• **What the task requires**
Reproduce exactly, from the data that follows, the line with "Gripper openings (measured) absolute", the line with "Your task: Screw", and every line that lies between them.

Data records
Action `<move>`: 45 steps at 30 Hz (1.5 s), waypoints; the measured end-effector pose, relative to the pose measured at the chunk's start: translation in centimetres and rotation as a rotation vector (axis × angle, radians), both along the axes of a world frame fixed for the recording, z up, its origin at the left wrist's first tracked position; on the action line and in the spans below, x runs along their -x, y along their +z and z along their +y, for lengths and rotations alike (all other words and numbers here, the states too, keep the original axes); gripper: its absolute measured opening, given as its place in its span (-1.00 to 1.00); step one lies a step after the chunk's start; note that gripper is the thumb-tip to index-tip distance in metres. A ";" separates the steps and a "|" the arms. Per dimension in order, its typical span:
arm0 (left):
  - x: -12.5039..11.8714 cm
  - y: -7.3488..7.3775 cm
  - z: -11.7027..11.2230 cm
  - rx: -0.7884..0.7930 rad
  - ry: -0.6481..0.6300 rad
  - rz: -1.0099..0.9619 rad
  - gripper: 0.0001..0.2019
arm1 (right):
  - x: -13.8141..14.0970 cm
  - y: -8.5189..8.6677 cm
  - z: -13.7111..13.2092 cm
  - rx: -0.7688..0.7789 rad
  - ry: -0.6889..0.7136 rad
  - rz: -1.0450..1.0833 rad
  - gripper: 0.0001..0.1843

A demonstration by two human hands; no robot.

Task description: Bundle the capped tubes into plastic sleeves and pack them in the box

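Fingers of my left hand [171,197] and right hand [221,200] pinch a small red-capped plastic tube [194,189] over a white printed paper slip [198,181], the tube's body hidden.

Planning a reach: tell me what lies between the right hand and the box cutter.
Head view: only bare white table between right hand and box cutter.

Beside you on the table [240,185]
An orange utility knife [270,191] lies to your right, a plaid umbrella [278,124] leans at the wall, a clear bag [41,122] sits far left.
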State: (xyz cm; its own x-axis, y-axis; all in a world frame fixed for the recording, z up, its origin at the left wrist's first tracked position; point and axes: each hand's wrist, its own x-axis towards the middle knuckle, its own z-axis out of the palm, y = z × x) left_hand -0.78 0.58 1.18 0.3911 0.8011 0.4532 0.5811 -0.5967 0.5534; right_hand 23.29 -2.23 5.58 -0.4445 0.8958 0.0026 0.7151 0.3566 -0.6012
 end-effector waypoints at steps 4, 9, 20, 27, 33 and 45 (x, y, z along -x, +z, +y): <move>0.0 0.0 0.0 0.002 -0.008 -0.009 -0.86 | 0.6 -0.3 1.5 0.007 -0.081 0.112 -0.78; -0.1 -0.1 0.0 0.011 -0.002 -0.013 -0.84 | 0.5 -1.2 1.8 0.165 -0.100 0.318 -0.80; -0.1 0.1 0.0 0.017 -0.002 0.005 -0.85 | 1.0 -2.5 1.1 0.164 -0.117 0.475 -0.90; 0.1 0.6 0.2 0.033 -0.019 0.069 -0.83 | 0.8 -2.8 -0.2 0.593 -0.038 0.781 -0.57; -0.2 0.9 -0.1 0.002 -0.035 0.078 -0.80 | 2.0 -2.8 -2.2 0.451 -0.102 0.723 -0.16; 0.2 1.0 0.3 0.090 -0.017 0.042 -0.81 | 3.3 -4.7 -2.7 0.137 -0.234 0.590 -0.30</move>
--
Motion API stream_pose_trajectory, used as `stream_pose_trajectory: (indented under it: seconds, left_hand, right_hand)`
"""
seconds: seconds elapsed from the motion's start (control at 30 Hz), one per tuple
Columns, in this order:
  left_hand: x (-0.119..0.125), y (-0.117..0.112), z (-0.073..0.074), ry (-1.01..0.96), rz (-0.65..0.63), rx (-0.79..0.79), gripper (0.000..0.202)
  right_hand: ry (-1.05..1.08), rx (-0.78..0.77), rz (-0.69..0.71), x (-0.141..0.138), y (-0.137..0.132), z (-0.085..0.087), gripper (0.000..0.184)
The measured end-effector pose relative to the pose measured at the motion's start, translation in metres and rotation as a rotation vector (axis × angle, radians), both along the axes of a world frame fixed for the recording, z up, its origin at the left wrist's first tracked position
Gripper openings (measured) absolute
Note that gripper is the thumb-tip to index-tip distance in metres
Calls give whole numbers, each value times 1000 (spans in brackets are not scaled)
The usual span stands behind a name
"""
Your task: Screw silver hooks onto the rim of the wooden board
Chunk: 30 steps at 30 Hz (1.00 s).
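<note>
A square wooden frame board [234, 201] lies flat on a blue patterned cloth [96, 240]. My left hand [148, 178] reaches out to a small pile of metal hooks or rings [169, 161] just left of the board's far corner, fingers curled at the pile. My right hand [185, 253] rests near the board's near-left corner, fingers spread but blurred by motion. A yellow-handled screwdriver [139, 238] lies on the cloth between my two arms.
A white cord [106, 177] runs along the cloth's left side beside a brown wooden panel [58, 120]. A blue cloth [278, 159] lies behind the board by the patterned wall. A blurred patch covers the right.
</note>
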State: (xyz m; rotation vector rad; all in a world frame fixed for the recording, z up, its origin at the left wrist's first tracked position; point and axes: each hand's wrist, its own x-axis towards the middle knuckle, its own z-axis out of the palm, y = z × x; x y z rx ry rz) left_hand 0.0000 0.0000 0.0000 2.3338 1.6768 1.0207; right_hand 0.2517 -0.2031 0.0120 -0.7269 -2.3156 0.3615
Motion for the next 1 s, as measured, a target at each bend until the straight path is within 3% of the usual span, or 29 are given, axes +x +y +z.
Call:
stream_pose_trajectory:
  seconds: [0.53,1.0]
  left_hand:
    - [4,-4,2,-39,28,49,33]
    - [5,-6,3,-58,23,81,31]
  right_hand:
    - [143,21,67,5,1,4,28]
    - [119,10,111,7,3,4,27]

• **Expected answer**
Gripper openings (measured) absolute
Note that gripper is the thumb-tip to index-tip distance in metres
Calls give whole numbers, each value times 1000 (spans in brackets are not scaled)
The usual span stands behind a name
"""
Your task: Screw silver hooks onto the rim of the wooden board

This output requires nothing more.